I hope this doesn't mean I can't call myself a newbie anymore...

23 August 2010

How I spent my weekend, by Aoibhe - Age 10 3/4

I was house-sitting, in the country. I may have mentioned this already, but it was just too awesome not to bore you all about.

I had 4 house-mates.
Pheobe (left) and Ben (right):


Gully:


And Lily:


I got to walk by a little lake:


Crochet outside with a glass of wine:


And generally take advantage of the gorgeous weather by sitting and rolling around in this:


Yea, it was a great weekend.

21 August 2010

Naturally Dyeing, Nice and Easy

Natural dyeing is easier than you think. I swear.
The only thing you really need to be aware of is that it can smell a bit.

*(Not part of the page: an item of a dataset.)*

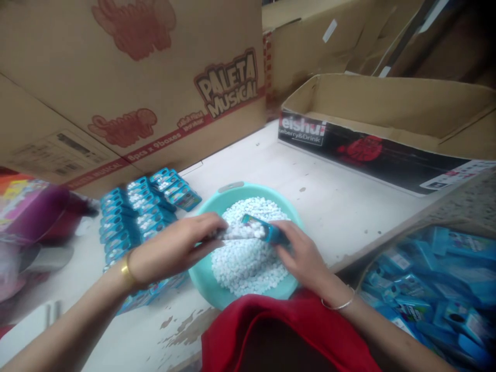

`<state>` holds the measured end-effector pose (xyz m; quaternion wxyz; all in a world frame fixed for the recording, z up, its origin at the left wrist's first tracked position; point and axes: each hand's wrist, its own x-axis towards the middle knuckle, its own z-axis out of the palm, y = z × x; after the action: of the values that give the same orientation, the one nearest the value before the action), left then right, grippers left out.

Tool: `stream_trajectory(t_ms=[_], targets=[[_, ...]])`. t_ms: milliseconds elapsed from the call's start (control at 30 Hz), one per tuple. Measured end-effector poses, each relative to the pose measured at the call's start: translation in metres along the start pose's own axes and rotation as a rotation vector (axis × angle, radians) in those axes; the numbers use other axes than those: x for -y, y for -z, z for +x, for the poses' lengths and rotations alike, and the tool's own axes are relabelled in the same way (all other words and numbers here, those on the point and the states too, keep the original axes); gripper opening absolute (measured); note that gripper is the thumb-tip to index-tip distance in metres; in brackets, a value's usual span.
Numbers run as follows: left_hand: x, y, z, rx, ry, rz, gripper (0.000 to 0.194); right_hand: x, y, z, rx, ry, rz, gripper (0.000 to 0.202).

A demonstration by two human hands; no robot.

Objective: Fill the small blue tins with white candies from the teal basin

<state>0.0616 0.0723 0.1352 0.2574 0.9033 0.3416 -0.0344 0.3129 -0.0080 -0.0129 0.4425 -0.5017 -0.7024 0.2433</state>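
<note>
A turquoise basin (197, 281) on the white table holds a heap of small white pellets (248, 268). Above it, my right hand (298, 250) grips a small blue box (274, 235) tilted to the left, with white pellets at its open end. My left hand (194, 240) is closed over the basin's left side, its fingers pinched at the end of a blurred, pellet-covered scoop or strip that reaches the box; its exact shape is unclear. Rows of blue boxes (118, 232), many topped with white pellets, stand left of the basin.
Behind the table stands a large cardboard carton (163, 88). An open black-printed tray box (360, 147) is at the back right. Many blue boxes (422, 289) fill a container at the lower right. A purple item (42, 212) lies at the left.
</note>
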Motion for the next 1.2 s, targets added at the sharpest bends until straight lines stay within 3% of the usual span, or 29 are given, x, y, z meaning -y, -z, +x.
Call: stream_trajectory(t_ms=[200,367,433,533,600,700,800,900,1033,1200], targets=[[-0.037,0.015,0.015,0.105,0.061,0.374,0.016,0.001,-0.005,-0.002,0.000,0.019,-0.001,0.043],[-0.067,0.025,0.016,0.102,0.091,0.448,0.021,0.000,-0.005,-0.001,0.011,-0.001,0.047,0.036],[-0.058,0.029,0.012,0.057,0.097,0.448,0.021,-0.001,-0.004,-0.001,0.011,-0.017,0.056,0.035],[-0.015,0.020,0.008,-0.005,0.186,0.436,0.017,-0.003,0.000,-0.001,-0.021,-0.033,0.047,0.037],[0.022,-0.004,0.011,0.054,0.248,0.340,0.017,-0.005,0.003,-0.001,-0.057,-0.038,0.043,0.036],[0.059,-0.060,0.027,0.195,0.201,0.105,0.014,-0.006,0.006,0.001,-0.087,-0.065,0.041,0.033],[0.061,-0.115,0.049,0.225,0.120,-0.020,0.012,-0.005,0.008,0.003,-0.099,-0.088,0.036,0.031],[0.046,-0.147,0.066,0.195,0.062,-0.135,0.017,-0.003,0.006,0.004,-0.106,-0.105,0.049,0.029],[0.040,-0.149,0.066,0.146,0.015,-0.253,0.023,-0.006,0.006,0.003,-0.135,-0.151,0.072,0.030],[0.043,-0.108,0.037,0.056,-0.007,-0.311,0.021,-0.009,0.010,0.004,-0.166,-0.172,0.078,0.033]])
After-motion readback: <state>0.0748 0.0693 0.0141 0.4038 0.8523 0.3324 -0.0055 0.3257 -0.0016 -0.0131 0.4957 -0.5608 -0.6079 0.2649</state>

This is not to be attempted around someone who is sensitive to strong smells, doesn't like their kitchen stinking of vinegar or who dislikes having large quentities of onion skins knocking around the place.

Today, in the kitchen, we're going to be making nice, white merino lace-weight into nice, russet merino lace-weight. We'll be using:

Ingredients:
100g Merino Lace-weight (gently washed in cold water and left damp)
100g Onion Skins
1 part white wine vinegar, to 4 parts water (cold)
and a bit of luck.

A few points before we start.
In general with natural dyeing, the same quantity of yarn and dyestuff (in this case, onion skins) are required. There are a few exceptions, but it's a good rule to go with.



100g onion skins does seem like a lot of curries and Italian food preempted it, but taking a few extra minutes in the supermarket vegetable aisle, rooting around the onions will soon have you stocked up on skins. They weight next to nothing, but if you feel weird buying 3 cent worth of onions just ask the manager if they mind you popping in now and then to collect skins. Yea, you'll seem a bit mad, but the most interesting people in the world are mad.

Using less dyestuff will result in a lighter shade.

Method

1. Gently wash the yarn in cold water to get off any manufacturing residue and set to one side.



2. Mix vinegar and water in a large pot and gently add yarn. Only now will you put it over heat. Bring slowly to a boil. It's essential that the yarn doesn't experience any sudden changes in temperature during its time wet. Cold to hot is as bad for felting as hot to cold, so remember that at the other end, too.



3. Allow to boil for 1 hr, topping up with hot water if necessary. Try not to disturb the yarn at all. Again, moving it will only result in its felting.

4. Once it's been well mordanted, allow to cool in the water before gently removing and rinsing in running water in a collander or sieve. Set to one side.

4b. Alternatively, transfer carefully to the sieve or collander and rinse well in a sink of boiling-hot water. DON'T BURN YOURSELF!

5. Put the dyestuff into a pot of hot water and boil.



Once colour has leeced out, remove spent dyestuff. Allow dyebath to cool.



5b. Alternatively, have dyebath prepared as you mordant, and transfer hot yarn directly into dyebath after spent dyestuff has been removed.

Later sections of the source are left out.